Springman v. AIG Marketing, Inc.

523 F.3d 685, 2008 U.S. App. LEXIS 7989, 2008 WL 1722153
CourtCourt of Appeals for the Seventh Circuit
DecidedApril 15, 2008
Docket08-1019
StatusPublished
Cited by19 cases

This text of 523 F.3d 685 (Springman v. AIG Marketing, Inc.) is published on Counsel Stack Legal Research, covering Court of Appeals for the Seventh Circuit primary law. Counsel Stack provides free access to over 12 million legal documents including statutes, case law, regulations, and constitutions.

Bluebook
Springman v. AIG Marketing, Inc., 523 F.3d 685, 2008 U.S. App. LEXIS 7989, 2008 WL 1722153 (7th Cir. 2008).

Opinion

POSNER, Circuit Judge.

The plaintiff filed this class action suit in an Illinois; state court in July 2003 against AIG Claim Services (AIGC), a company that processes insurance claims, as well, as against Illinois National Insurance Company, which issues insurance policies; the policies give rise to claims for payment. The complaint charged the defendants with having violated Illinois fraud and consumer protection law by underpaying accident-insurance claims submitted by the plaintiff and the members of his class.
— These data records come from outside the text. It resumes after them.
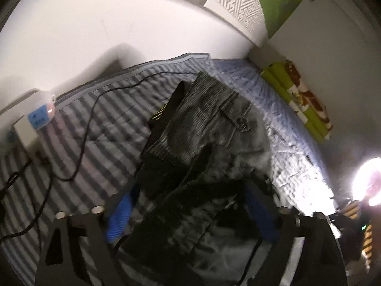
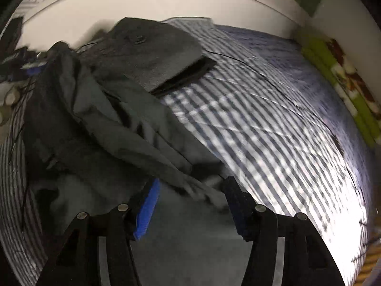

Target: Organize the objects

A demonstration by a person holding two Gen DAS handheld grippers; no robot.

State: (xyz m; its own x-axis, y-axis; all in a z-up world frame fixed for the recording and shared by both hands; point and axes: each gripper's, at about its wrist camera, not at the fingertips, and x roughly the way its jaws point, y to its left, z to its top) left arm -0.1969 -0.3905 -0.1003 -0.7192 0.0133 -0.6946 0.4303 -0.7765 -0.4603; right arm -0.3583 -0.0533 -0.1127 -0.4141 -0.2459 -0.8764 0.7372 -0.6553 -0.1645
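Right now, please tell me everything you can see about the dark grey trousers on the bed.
The dark grey trousers look like ribbed corduroy, faded in patches, with a belt loop at the waistband. They lie crumpled and loosely folded on the striped bedcover, over a black garment. A thin black cable runs beside them. The left gripper has its blue pads on either side of the cloth; whether they press on it is unclear.
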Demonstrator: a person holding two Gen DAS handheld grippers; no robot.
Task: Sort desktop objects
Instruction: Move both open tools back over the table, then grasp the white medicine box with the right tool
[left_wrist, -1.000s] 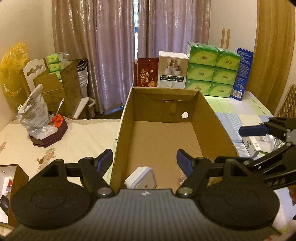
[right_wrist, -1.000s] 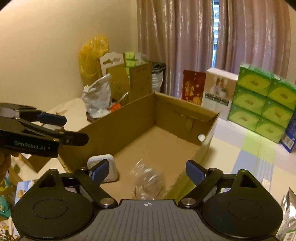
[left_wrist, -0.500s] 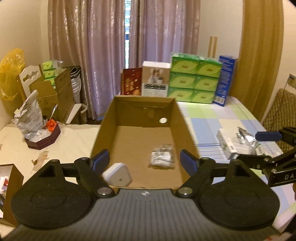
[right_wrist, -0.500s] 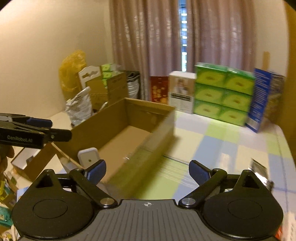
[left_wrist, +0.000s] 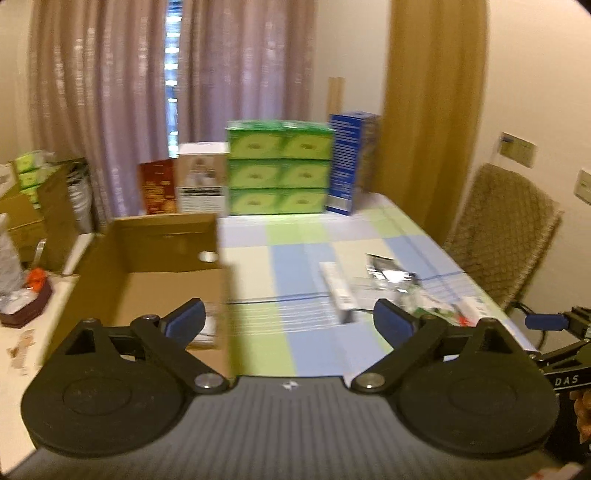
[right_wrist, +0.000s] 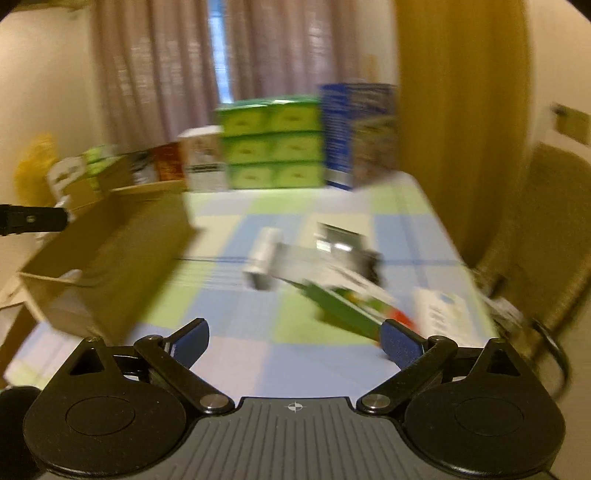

In December 2003, in response to an interrogatory served by the plaintiff, AIGC stated that it had not handled his insurance claim. But not until October of the next year did he serve an interrogatory asking who had handled it. AIGC and Illinois National responded the following month that the claim had been handled by an affiliate of AIGC called AIG Marketing (AIGM). Three years (less two months) later, and thus nearly four years after he had first been told that he had sued the wrong party, the plaintiff moved the court for leave to amend his complaint to add AIGM as a defendant and drop AIGC. The court granted the motion.

In the meantime, however, Congress had passed the Class Action Fairness Act, which allows certain types of class action suit filed in state court and governed by state law to be removed to federal district court despite the absence of complete diversity, 28 U.S.C. §§ 1331(d), 1453, provided the suit was “commenced” on or after the Act’s effective date, which was February 18, 2005. Both the plaintiff and Illinois National are citizens of Illinois, though neither of the AIG companies is. AIGC therefore could not have removed the case to federal court because the suit against it was filed before the Act’s effective date and thus at a time when complete diversity was required for removal of a diversity case. But AIGM was substituted for AIGC after that date. So, promptly after the amendment of the complaint (and incidentally before a class had been certified), AIGM removed the case to federal district court, which denied the plaintiffs motion to remand to state court, precipitating this appeal under 28 U.S.C. § 1453(c)(1). The question we have to answer is whether the substitution of AIGM for AIGC was the commencement of a suit *687 against AIGM within the meaning of the Class Action Fairness Act, thus enabling removal of the entire suit. 28 U.S.C. § 1453(b).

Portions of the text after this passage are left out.